- **Prompt**: Determine the count of lines containing "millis" in the entries below and return only that figure.

-- Records for the task follows --

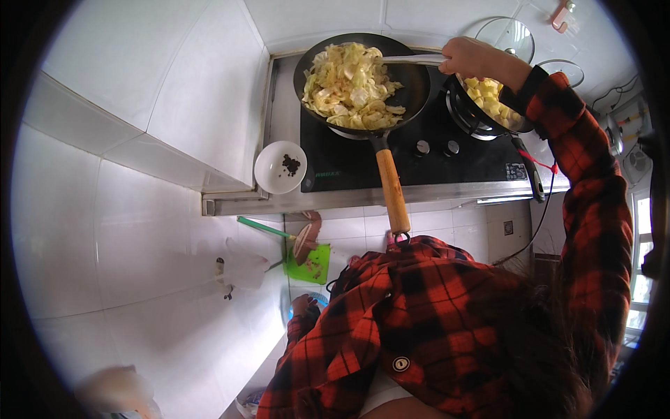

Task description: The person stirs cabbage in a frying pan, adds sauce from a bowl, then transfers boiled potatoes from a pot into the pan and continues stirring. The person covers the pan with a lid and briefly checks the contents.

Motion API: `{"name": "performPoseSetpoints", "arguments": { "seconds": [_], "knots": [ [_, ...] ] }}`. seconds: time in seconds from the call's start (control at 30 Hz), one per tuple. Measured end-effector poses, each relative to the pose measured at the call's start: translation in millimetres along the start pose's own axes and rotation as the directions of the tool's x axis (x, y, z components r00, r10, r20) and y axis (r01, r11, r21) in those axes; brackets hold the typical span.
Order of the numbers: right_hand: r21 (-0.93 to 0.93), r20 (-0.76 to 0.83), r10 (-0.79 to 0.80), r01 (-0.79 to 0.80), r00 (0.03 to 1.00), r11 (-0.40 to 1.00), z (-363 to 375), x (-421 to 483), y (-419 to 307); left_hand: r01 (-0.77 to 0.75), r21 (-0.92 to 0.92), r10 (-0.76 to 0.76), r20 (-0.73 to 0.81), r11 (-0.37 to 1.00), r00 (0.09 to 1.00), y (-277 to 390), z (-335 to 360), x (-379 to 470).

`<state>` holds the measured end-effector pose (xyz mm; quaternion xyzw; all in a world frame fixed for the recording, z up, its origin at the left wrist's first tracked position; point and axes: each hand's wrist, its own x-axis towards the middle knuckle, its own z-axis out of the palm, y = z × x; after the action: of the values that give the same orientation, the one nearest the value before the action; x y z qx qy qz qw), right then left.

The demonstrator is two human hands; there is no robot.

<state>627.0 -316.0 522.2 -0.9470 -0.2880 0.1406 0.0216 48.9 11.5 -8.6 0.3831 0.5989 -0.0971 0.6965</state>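
My right hand (466, 55) grips the pale handle of a cooking utensil (411, 59); its far end is hidden in chopped cabbage (353, 86). The cabbage, partly browned, heaps in the left side of a dark wok (416, 94) on the left burner. The wok's wooden handle (392, 188) points towards my body. Low at my left side hangs my left hand (302, 305), small in view and away from the stove. Its fingers are not clear enough to show whether they hold anything.
A second pan with cubed yellow food (489, 97) sits on the right burner, partly behind my arm. Glass lids (505, 39) lean by the wall. A white bowl with dark bits (269, 165) stands at the counter's left. A green dustpan (319, 267) lies below.
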Motion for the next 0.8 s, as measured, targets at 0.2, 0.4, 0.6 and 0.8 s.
{"name": "performPoseSetpoints", "arguments": {
  "seconds": [0.2,0.4,0.6,0.8],
  "knots": [
    [-0.173,0.022,-0.033,0.037,0.999,0.984,13,2,-38,0.007,-0.023,-0.007,0.002,1.000,1.000,-4,2,4],
    [-0.356,-0.125,-0.014,-0.032,0.992,0.934,26,5,-47,0.019,-0.078,-0.022,-0.028,0.997,0.999,-1,3,14],
    [-0.561,-0.263,-0.143,-0.031,0.954,0.827,-3,17,-16,-0.503,0.735,0.313,0.397,0.455,0.863,-8,-16,5],
    [-0.719,-0.139,-0.328,0.133,0.935,0.683,36,25,-31,-0.459,0.883,0.236,0.428,0.094,0.872,7,-11,-20]
  ]
}}
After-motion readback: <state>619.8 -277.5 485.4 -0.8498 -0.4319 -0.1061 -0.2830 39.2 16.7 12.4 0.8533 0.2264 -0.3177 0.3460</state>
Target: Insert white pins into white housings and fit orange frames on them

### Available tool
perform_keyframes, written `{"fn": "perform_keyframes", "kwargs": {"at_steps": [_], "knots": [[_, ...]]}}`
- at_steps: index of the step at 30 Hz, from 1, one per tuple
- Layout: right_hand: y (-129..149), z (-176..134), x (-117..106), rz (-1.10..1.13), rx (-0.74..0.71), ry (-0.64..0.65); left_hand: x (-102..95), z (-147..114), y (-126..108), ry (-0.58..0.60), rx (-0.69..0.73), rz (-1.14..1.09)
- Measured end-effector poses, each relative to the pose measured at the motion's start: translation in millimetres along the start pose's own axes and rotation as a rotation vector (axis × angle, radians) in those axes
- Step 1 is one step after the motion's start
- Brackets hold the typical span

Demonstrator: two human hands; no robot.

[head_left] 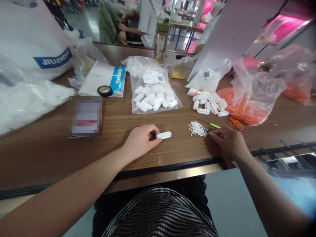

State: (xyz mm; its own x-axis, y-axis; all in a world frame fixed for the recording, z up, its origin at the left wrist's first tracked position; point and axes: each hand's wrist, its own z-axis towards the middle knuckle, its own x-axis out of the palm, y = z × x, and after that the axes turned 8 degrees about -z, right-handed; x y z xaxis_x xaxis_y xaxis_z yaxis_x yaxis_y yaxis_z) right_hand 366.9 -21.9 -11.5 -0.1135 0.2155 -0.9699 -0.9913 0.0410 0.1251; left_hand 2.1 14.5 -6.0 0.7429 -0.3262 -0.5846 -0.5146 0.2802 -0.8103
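Observation:
My left hand (142, 140) pinches one end of a white multi-hole plastic connector housing (165, 135) just above the wooden table, its rows of holes facing up. To the right, a pile of tiny white plugs (197, 128) lies loose on the wood. At that pile's right edge is my right hand (229, 141), fingers bent and fingertips together; anything between them is too small to make out. A thin tool with a green handle (214, 125) lies just beyond those fingers. Orange plastic clips (235, 123) rest behind the right hand.
White housings with orange parts (208, 101) are heaped behind the plugs, beside a bag of orange parts (249, 105). A clear bag of white housings (155, 89) lies mid-table. Leftward are a phone (86, 117), black tape (104, 91) and a notebook (96, 77). A person (145, 23) sits beyond.

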Motion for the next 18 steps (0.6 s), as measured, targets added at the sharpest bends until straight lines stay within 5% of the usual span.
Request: {"fn": "perform_keyframes", "kwargs": {"at_steps": [7, 11, 14, 18], "knots": [[33.2, 5.2, -15.2, 0.127, 0.124, -0.032, 1.0, -0.1, 1.1, -0.013, 0.02, -0.007], [93.0, 8.4, -22.0, 0.398, -0.178, -0.06, 1.7, -0.5, 1.7, -0.009, 0.004, -0.024], [139.2, 12.0, -17.1, 0.475, -0.452, 0.035, 2.2, -0.8, 1.4, -0.018, -0.002, -0.038], [170.1, 18.1, -5.7, 0.379, -0.56, 0.057, 1.6, -1.8, -1.6, -0.03, 0.011, -0.06]]}}
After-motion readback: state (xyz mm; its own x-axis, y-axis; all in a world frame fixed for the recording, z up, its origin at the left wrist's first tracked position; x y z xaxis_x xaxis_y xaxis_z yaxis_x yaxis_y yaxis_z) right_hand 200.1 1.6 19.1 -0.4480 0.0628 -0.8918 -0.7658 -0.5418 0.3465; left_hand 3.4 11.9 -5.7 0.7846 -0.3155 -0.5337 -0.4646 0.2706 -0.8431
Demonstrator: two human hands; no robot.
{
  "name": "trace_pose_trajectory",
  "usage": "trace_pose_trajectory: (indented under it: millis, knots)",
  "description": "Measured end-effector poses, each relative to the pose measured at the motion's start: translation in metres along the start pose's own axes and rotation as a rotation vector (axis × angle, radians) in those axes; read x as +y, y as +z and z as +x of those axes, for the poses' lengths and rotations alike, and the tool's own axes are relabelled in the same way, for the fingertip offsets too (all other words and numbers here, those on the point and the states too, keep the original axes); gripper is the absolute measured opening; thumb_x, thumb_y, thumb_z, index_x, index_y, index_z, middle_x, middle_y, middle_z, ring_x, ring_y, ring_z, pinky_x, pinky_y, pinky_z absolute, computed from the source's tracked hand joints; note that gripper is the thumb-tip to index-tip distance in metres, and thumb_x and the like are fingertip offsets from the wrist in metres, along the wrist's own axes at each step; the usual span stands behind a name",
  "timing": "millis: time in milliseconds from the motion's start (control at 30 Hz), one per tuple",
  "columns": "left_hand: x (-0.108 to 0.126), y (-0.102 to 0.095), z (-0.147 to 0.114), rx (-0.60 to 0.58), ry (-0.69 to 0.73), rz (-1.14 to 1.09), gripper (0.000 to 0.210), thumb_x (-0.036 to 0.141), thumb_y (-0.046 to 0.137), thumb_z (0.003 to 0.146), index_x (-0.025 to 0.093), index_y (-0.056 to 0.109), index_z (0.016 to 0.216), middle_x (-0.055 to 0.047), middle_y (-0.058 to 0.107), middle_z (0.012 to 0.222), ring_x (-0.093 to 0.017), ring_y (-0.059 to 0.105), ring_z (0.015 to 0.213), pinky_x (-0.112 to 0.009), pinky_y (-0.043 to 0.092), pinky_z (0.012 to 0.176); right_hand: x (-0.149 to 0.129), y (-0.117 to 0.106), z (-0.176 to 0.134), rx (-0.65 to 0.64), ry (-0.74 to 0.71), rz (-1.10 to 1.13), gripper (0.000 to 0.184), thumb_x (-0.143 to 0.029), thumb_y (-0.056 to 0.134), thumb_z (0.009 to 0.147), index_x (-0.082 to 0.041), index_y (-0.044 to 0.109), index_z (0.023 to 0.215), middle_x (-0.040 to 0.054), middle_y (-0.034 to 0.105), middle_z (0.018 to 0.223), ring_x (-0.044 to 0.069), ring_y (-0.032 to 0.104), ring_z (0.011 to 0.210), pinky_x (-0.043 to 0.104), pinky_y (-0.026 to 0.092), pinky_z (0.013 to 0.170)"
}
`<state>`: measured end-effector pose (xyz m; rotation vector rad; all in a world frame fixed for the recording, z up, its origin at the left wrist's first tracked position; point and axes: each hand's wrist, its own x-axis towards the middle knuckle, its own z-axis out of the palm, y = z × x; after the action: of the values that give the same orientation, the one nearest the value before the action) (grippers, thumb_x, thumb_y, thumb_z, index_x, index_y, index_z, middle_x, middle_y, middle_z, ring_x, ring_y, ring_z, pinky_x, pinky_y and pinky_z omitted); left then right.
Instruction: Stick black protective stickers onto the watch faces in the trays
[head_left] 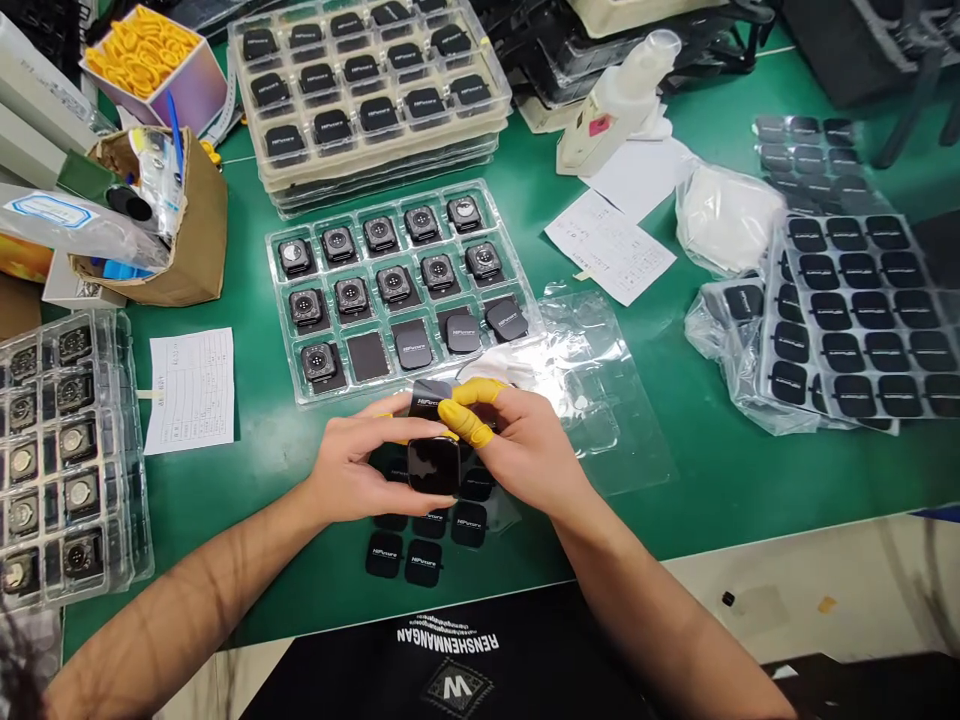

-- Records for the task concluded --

- **Answer box**: 2